Now, though, he could see her struggle to focus on him, and he smiled at her gently.
“You okay?” he asked.
“Fine,” she said, but the word came out slurred, and she blinked a couple times, as if trying to adjust her vision.
“Mind if I sit?” He gestured to the empty space beside her.
She shook her head, then winced slightly at the movement. He dropped down beside her. She gave him a sidelong gaze. “It’s not fair if you’re not drinking too.”
“Oh.” Steve reached into his pocket, pulled out a silver flask. “Asgardian liquor,” he told her. “Thor left me quite the stash as a farewell present. I promise it’s very effective.” He smiled at her again. “The world has quite a happy buzz going, I can assure you. Though not as much as yours.”
She snorted, lifting the vodka to her mouth to take another swallow. Steve thought she looked sad. Not that she had looked happy since Ultron had been defeated, but she usually hid it better. Tonight, though …
“You thinking about Bruce?” he asked her.
She shot him a look that he thought was probably supposed to be a glare, but it was far less effective than normal.
“It’s okay if you are.”
Another attempt at a glare, but this time she sighed and took another drink. Then she tilted her head so she could focus on Steve. He could actually see her struggle to pull words together.
“He dumped me via Quinjet,” she finally managed. “I didn’t even get a breakup text. ‘It’s not you, it’s me.’ Isn’t that what people are supposed to say?”
Steve frowned at that. “I didn’t even know you two were …”
“We weren’t.”
“And didn’t you push him off a cliff?”
“I did.”
Steve nudged her in the side with his elbow. “Maybe he thought that was you dumping him from your non-actually existent relationship?” He tried to smile at her, to show her he was teasing, but she turned her head away from him. Even though he knew she had to be incredibly drunk by this point, he could still see the lines of tension in her body.

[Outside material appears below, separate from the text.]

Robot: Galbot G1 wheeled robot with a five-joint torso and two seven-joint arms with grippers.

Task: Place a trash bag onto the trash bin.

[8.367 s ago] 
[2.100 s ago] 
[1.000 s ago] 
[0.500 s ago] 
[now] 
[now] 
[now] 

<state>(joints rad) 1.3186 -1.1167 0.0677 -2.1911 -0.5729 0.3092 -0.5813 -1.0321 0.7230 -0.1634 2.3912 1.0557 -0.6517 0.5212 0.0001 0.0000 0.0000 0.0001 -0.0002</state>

“I asked him to go away with me.” Her voice was quiet, her words still slurring a bit, but he could understand her. “I asked him to be with me, and he said no. He didn’t want me.”
“He’s an idiot,” Steve said automatically.
“Don’t say that,” she returned, and Steve realized he had forgotten for a second who he was talking to. Natasha didn’t want words of comfort like other people in this situation would want. Though he wasn’t actually sure what she did want, if she even knew what she wanted. He wasn’t sure she’d ever been in this situation before. Not that she gave him many personal details, but they had shared a lot over the past few years, and he had spent more days with her than apart from her, and she had never mentioned anyone special at any point.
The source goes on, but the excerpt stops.